C’est quoi la tendresse ? 

Frédéric Strauss, dans sa critique de Marty Supreme, film de Josh Safdie, (Télérama n° 3971) avance : « Une tendresse à toute épreuve baigne ce film généreux, qui entoure d’un soin particulier tous les seconds rôles ». Avons-nous la même notion de la tendresse ?

   Marty est un personnage exécrable, un petit arriviste minable qui est prêt à tout pour « réussir », c’est-à-dire accumuler de l’argent. Il n’a pas une once d’empathie pour les gens qu’il exploite. Il est entouré d’une clique de petits Américains pas plus brillants que lui. Et ça vocifère, et ça s’agite, et ça triche, et ça se méprise… Le petit arriviste ne joue que pour gagner (de l’argent). On ne voit même pas comment il s’entraîne. Une mise en perspective du « héros » aurait donné de la consistance au bonhomme : The Making of a Champion. Non, le réalisateur ne compte que sur le physique irrésistible de son acteur. Il aurait dû choisir Tom Cruise…
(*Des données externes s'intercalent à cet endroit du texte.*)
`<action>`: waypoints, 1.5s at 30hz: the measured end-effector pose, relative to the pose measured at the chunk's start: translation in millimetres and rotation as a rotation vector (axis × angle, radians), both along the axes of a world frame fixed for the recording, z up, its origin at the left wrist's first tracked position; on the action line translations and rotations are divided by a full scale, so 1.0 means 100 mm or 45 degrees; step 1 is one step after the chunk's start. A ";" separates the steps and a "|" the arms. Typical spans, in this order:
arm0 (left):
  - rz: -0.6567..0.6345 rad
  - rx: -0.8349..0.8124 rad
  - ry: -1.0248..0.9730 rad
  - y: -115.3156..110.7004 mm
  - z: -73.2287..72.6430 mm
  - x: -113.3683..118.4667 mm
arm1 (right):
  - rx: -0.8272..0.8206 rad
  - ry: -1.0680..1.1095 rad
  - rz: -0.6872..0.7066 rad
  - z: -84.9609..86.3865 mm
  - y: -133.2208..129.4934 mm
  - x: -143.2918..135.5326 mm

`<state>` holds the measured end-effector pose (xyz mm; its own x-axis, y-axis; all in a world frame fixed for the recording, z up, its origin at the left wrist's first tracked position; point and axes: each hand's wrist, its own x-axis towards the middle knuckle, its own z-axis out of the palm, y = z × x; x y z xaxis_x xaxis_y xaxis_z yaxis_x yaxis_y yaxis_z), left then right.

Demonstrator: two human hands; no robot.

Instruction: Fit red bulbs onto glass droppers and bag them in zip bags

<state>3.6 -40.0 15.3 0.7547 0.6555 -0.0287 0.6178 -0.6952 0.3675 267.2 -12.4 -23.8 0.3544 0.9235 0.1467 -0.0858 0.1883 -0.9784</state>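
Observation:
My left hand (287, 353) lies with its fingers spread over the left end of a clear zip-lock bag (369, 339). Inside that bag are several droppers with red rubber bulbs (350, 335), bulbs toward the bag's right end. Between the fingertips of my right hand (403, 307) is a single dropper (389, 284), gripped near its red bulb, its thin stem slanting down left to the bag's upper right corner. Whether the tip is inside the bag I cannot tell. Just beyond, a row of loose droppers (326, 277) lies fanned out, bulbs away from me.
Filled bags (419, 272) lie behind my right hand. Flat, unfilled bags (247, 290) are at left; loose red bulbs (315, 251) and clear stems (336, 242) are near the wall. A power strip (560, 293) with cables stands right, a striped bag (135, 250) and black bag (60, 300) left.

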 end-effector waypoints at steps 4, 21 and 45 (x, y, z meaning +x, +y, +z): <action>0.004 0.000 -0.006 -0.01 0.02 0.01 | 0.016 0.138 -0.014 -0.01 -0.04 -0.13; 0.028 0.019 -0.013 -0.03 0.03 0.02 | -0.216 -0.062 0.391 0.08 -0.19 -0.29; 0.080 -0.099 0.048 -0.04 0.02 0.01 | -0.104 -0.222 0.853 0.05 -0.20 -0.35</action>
   Le film est insupportable à voir. Pas un plan qui dépasse quatre secondes. Des gros plans exclusivement. Rien n’est plus paresseux que de filmer des gros plans : vous n’avez rien à mettre en scène.

   Y aurait-il eu un peu d’humour juif newyorkais, un second degré, le film aurait peut-être été sauvé. Même pas. La scène de la baignoire qui s’effondre est affligeante.  

   Quant à la « vedette », pauvre Timothé Chalamet ! C’est un acteur qui a sûrement du talent, mais là, il ne manifeste jamais que la colère et l’énervement crispé. Où est la nuance de « tendresse » qui aurait humanisé le personnage ? Il n’y en a pas. Pour devenir un mensch, il faut un peu plus d’envergure.